### WORK REQUEST
Sift the listing for lines that hold the string "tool" and pull them out.

SUPPLIED MATERIAL section start

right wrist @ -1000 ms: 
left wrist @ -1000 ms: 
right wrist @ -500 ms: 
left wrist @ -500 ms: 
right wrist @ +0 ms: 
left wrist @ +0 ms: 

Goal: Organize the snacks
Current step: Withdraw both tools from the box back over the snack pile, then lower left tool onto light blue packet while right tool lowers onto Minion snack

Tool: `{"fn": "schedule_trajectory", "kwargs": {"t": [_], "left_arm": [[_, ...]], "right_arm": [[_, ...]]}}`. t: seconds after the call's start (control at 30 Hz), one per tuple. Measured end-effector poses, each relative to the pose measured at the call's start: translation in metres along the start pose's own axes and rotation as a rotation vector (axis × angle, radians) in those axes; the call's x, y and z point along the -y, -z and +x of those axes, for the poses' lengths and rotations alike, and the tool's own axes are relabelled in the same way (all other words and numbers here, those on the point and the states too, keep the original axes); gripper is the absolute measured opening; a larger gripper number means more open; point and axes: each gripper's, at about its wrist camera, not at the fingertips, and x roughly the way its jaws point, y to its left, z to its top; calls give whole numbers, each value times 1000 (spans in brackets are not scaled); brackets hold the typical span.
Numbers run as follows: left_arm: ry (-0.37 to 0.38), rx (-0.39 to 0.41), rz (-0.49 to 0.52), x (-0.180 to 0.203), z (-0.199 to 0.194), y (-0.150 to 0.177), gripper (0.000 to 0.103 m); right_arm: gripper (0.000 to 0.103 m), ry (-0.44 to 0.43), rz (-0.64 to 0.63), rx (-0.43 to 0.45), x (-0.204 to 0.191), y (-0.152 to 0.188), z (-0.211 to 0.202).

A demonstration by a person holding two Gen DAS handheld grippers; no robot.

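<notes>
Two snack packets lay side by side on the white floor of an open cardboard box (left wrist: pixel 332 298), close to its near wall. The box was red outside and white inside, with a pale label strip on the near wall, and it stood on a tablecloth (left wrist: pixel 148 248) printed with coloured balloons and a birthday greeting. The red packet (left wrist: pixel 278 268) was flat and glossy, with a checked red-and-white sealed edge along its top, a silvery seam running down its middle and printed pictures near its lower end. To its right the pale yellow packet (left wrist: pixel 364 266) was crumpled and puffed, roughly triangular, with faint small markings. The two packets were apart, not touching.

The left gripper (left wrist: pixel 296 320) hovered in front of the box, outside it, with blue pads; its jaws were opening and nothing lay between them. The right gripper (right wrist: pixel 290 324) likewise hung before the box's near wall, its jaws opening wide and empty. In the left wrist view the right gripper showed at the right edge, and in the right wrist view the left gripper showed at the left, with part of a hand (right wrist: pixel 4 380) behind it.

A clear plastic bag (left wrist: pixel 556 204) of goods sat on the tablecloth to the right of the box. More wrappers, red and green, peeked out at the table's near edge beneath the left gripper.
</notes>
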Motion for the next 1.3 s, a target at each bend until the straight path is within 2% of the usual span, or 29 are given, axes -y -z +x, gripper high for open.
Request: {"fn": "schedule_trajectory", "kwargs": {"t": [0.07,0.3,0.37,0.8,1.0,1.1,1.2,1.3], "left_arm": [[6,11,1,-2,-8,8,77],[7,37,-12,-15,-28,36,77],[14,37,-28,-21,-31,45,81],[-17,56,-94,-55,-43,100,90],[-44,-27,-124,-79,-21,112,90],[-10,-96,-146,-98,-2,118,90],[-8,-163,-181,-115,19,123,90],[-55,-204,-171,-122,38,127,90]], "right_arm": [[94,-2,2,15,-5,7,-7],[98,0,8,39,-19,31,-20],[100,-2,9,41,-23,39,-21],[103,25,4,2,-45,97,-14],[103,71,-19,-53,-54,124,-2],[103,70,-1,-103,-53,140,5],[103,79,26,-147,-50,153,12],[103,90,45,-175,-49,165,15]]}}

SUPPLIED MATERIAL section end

### TASK RESULT
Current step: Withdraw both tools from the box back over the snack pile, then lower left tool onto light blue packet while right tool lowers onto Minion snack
Tool: `{"fn": "schedule_trajectory", "kwargs": {"t": [_], "left_arm": [[_, ...]], "right_arm": [[_, ...]]}}`. t: seconds after the call's start (control at 30 Hz), one per tuple. Measured end-effector poses, each relative to the pose measured at the call's start: translation in metres along the start pose's own axes and rotation as a rotation vector (axis × angle, radians) in those axes; the call's x, y and z point along the -y, -z and +x of those axes, for the poses' lengths and rotations alike, and the tool's own axes are relabelled in the same way (all other words and numbers here, those on the point and the states too, keep the original axes); gripper is the absolute measured opening; a larger gripper number means more open; point and axes: each gripper's, at about its wrist camera, not at the fingertips, and x roughly the way its jaws point, y to its left, z to its top; calls give whole numbers, each value times 1000 (spans in brackets are not scaled); brackets hold the typical span.

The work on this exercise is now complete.